**EXERCISE REQUIREMENTS**
Please give the lines below again exactly as they stand, from the one that contains "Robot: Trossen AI" up to and including the one that contains "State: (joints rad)", leaving all pictures out.

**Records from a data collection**
_ _ _ _
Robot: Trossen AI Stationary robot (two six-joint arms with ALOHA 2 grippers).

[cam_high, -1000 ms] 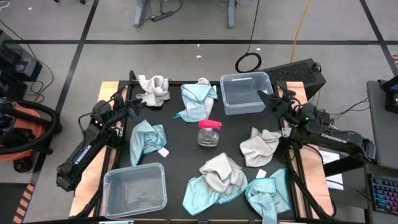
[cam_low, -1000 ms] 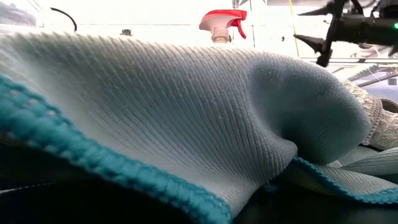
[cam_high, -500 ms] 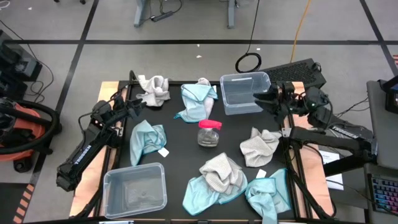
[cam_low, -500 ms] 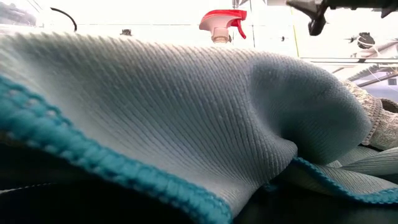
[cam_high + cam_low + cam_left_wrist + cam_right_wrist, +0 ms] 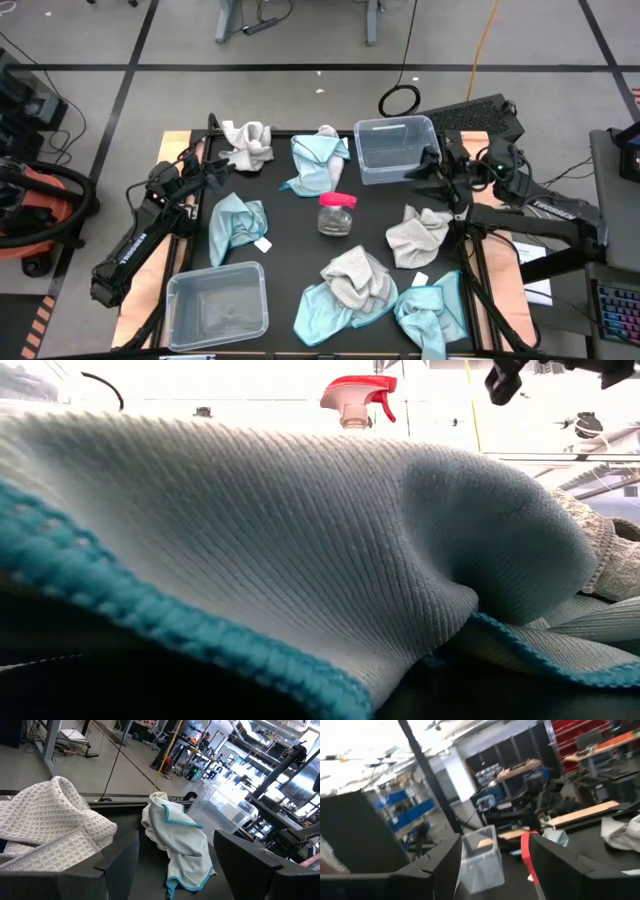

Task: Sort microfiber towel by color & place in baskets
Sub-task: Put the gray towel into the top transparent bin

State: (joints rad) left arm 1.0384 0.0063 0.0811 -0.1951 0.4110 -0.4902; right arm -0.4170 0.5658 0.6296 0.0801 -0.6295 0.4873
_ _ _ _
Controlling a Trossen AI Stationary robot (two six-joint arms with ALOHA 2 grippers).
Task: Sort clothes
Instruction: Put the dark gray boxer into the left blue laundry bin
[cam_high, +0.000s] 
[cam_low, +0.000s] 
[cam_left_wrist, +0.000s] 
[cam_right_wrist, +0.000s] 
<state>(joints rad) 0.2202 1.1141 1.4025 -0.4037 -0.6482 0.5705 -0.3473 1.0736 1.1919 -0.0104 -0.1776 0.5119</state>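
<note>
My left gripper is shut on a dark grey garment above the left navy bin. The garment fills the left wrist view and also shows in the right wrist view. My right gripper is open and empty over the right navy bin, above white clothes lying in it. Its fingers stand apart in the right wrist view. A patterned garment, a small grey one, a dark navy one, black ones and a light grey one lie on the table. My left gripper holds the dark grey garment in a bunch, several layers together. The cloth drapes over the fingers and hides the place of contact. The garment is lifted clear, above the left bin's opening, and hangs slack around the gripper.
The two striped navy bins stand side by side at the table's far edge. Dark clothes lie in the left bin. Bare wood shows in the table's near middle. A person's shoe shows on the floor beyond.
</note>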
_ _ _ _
**RESULT FOR THIS TASK**
Robot: Trossen AI Stationary robot (two six-joint arms with ALOHA 2 grippers).

[cam_high, -1000 ms] 
[cam_low, -1000 ms] 
[cam_high, -500 ms] 
[cam_low, -500 ms] 
[cam_high + cam_low + cam_left_wrist + cam_right_wrist, +0 ms] 

Task: Sort microfiber towel by color & place in baskets
Sub-task: Put the gray towel into the top transparent bin

State: (joints rad) left arm 1.0384 0.0063 0.0811 -0.1951 0.4110 -0.4902; right arm -0.4170 0.5658 0.6296 0.0801 -0.6295 0.4873

Nothing remains to be answered in this exercise.